## WHAT NEEDS TO BE DONE
From the entries below, write out exactly the lines between the line holding "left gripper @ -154" and the line holding "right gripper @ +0", inclusive, excluding any pictures.

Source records
-------------------------
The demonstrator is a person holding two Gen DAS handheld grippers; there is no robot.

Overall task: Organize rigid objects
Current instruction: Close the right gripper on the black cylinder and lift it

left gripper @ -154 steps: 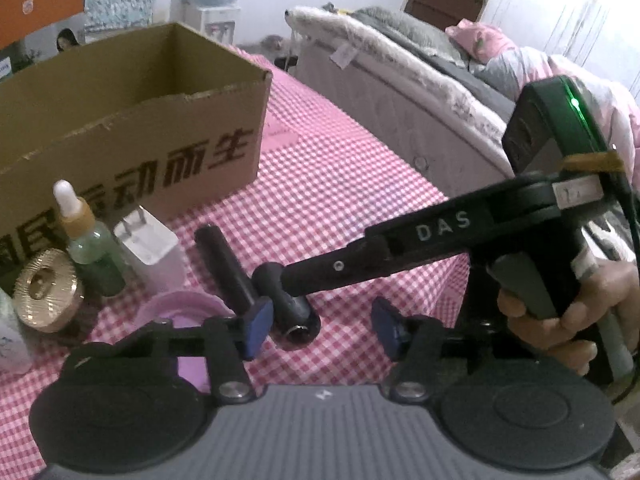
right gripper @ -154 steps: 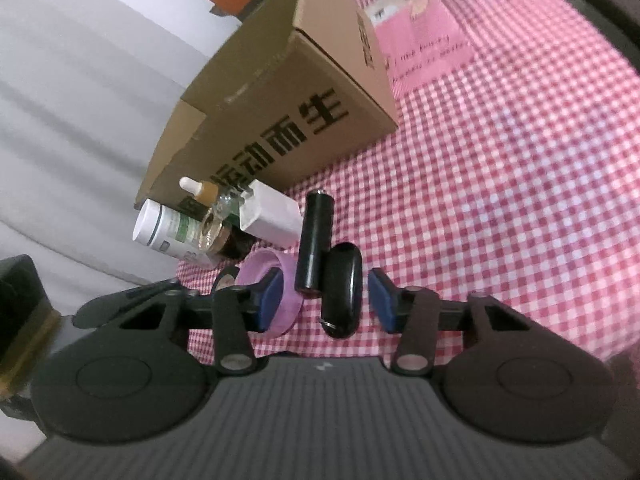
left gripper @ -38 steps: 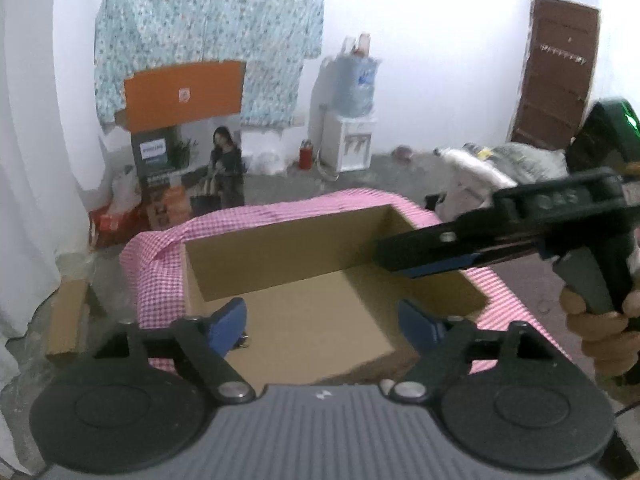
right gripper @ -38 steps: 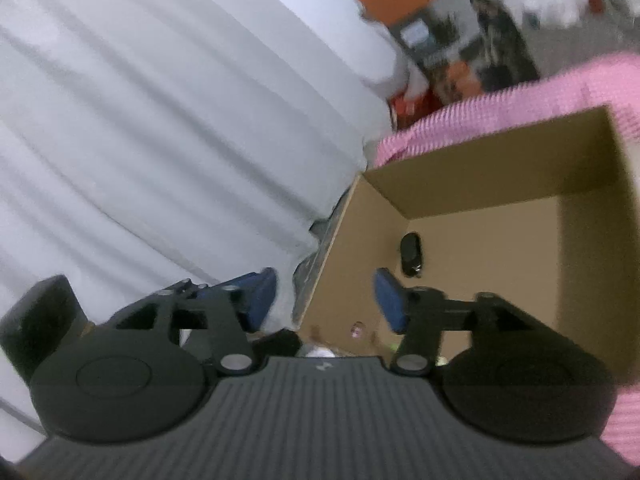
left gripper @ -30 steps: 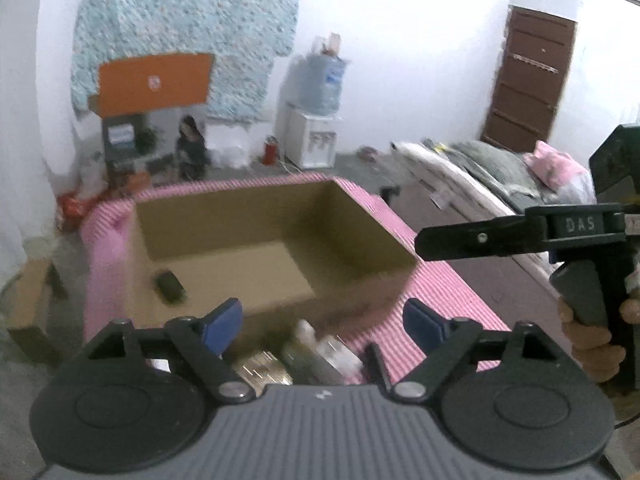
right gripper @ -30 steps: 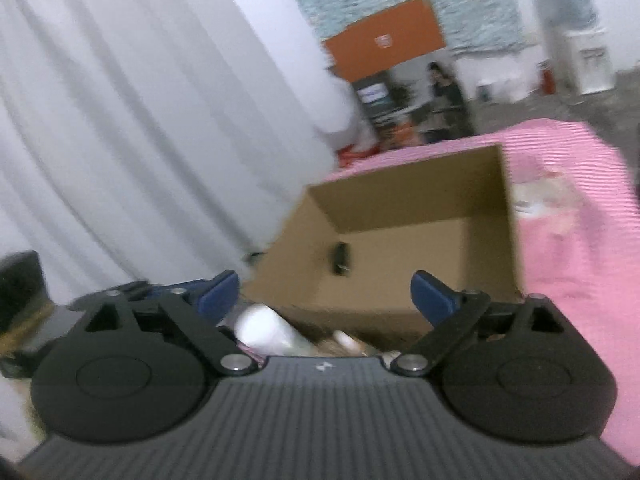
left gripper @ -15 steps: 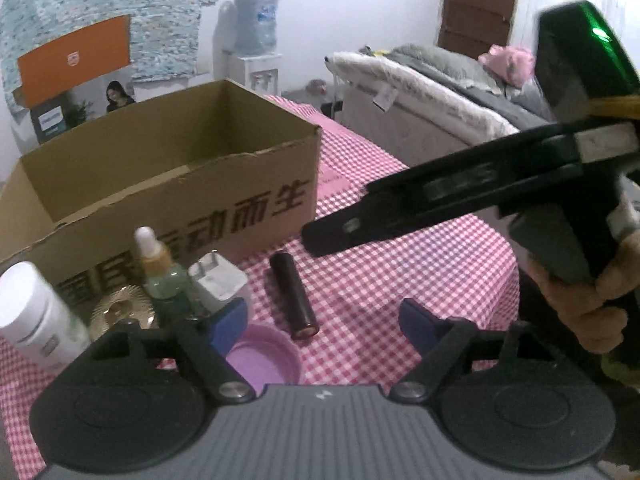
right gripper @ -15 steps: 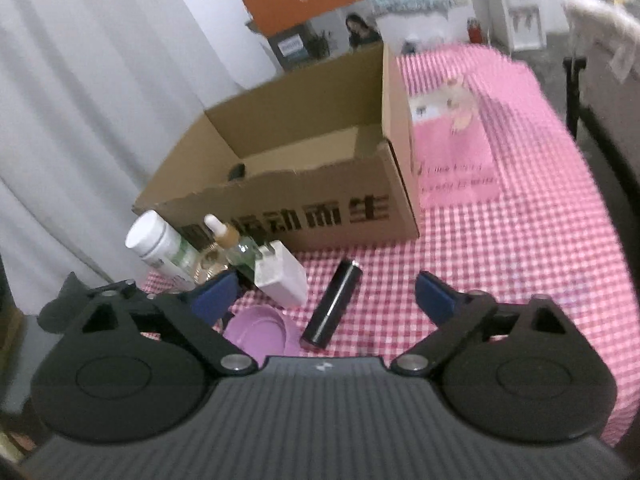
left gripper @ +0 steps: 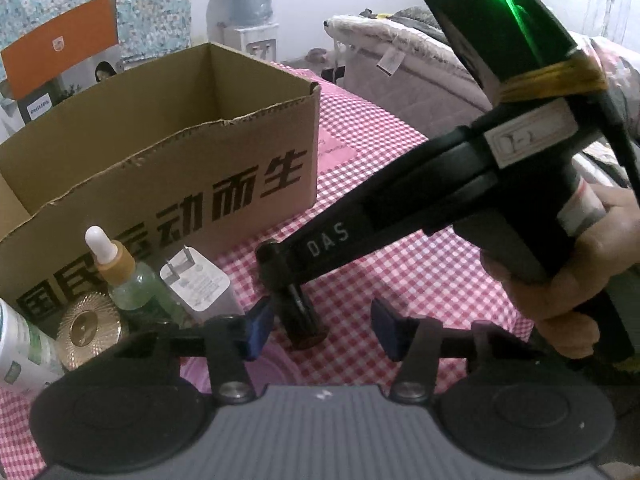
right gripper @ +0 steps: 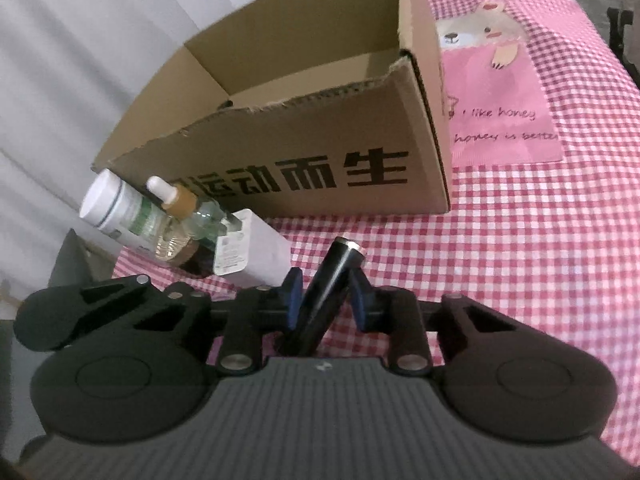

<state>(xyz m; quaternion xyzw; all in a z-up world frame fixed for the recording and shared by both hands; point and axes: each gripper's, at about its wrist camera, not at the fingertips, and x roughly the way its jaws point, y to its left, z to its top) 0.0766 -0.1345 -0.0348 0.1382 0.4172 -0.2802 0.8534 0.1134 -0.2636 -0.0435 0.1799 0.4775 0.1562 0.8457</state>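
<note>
A black cylinder (right gripper: 327,284) with a silver end lies on the pink checked cloth in front of the open cardboard box (right gripper: 304,160). My right gripper (right gripper: 325,298) is shut on the black cylinder. In the left wrist view the right gripper's finger comes down on the cylinder (left gripper: 304,316), which sits between the blue pads of my open, empty left gripper (left gripper: 320,330). Left of it stand a white plug adapter (left gripper: 198,284), a dropper bottle (left gripper: 120,276), a gold-lidded jar (left gripper: 88,326) and a white bottle (left gripper: 16,344).
A pink lid (left gripper: 256,372) lies under my left fingers. A pink printed panel (right gripper: 496,92) lies on the cloth right of the box. A bed (left gripper: 416,60) stands beyond the table's right edge. White curtains (right gripper: 80,60) hang on the left.
Both grippers dropped from above the box to the table. My right gripper, wide open half a second ago, has closed on the black cylinder. My left gripper has narrowed somewhat.
</note>
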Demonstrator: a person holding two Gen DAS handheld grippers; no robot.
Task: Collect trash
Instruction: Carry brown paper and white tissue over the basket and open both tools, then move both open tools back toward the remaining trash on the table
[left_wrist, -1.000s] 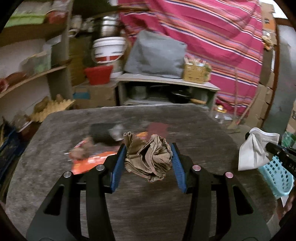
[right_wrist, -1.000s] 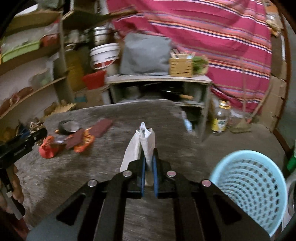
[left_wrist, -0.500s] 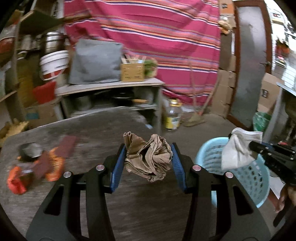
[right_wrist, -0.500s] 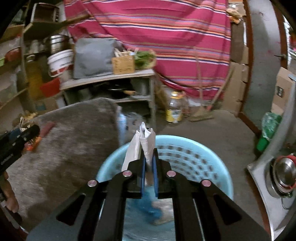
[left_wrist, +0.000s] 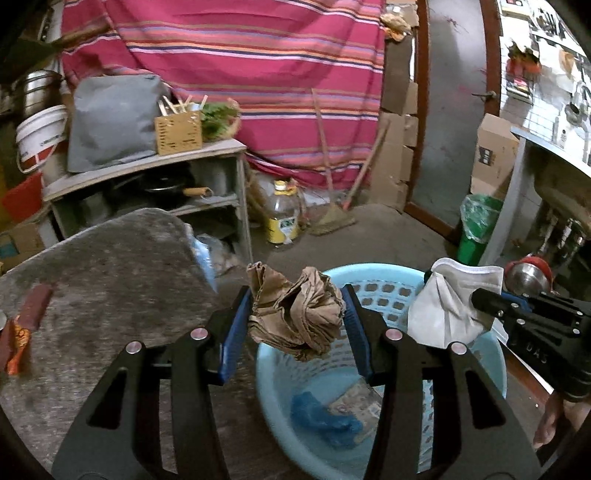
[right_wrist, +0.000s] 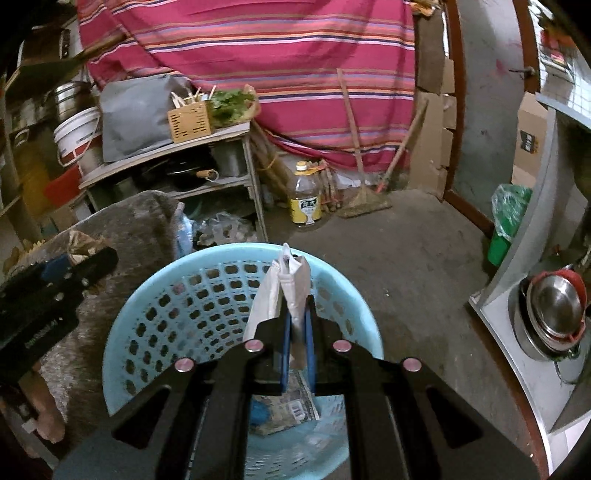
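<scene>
Both grippers now over the blue basket (right_wrist: 155, 291), left (left_wrist: 295, 325) clamping crumpled paper (left_wrist: 295, 314), right (right_wrist: 295, 332) a mask (right_wrist: 291, 284); basket contents blurred

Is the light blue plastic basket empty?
No, the light blue plastic basket already has a printed paper wrapper and a blue crumpled thing lying at its bottom.

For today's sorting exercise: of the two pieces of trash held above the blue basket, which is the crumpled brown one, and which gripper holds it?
The crumpled brown paper, in the left gripper; the right gripper holds a flat white mask instead.
</scene>
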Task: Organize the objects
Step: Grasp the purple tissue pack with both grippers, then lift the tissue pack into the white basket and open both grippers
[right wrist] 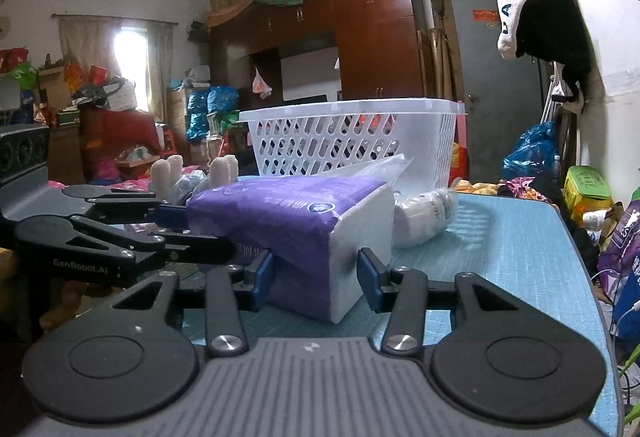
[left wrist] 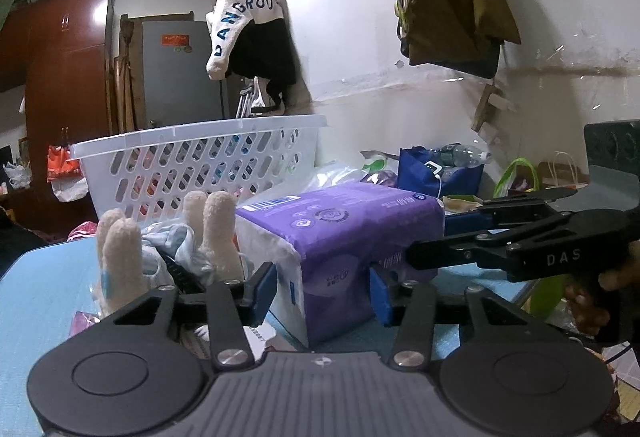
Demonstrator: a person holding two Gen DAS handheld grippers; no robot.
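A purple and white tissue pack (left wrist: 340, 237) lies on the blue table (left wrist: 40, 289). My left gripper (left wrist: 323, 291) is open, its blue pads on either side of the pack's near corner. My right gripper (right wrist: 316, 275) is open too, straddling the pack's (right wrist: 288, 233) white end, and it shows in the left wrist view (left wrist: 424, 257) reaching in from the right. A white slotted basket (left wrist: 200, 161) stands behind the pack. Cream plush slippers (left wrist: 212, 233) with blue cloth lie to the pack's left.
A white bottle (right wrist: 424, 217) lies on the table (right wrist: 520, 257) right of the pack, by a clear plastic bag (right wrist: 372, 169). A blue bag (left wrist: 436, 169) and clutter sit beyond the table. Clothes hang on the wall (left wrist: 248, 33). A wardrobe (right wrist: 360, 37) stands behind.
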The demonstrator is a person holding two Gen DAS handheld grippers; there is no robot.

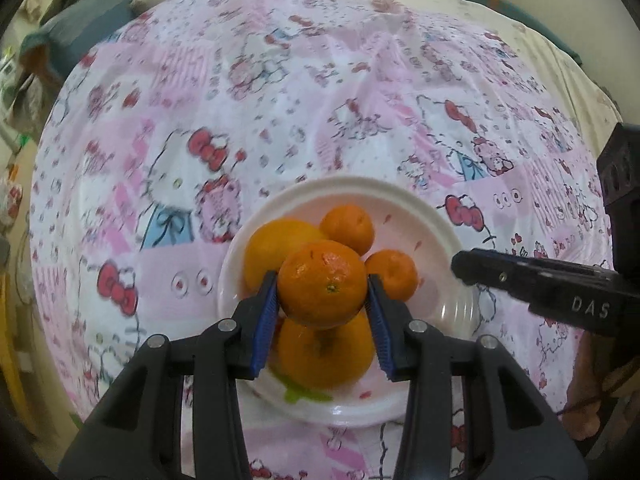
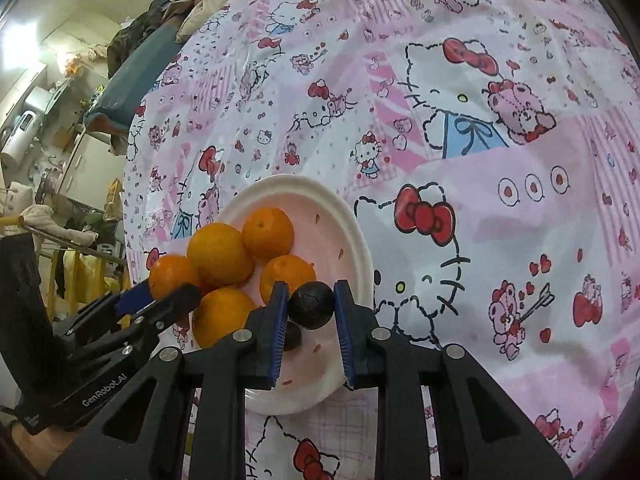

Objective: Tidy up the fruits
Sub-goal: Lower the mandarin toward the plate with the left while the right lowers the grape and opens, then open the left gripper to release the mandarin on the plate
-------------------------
## SOLUTION
left gripper @ -154 steps: 
right gripper @ -154 steps: 
left gripper @ -38 steps: 
right gripper @ -38 steps: 
left gripper @ -30 steps: 
right gripper @ -30 steps: 
left gripper @ -15 steps: 
right gripper @ -15 steps: 
left gripper @ +0 steps: 
right gripper @ +0 steps: 

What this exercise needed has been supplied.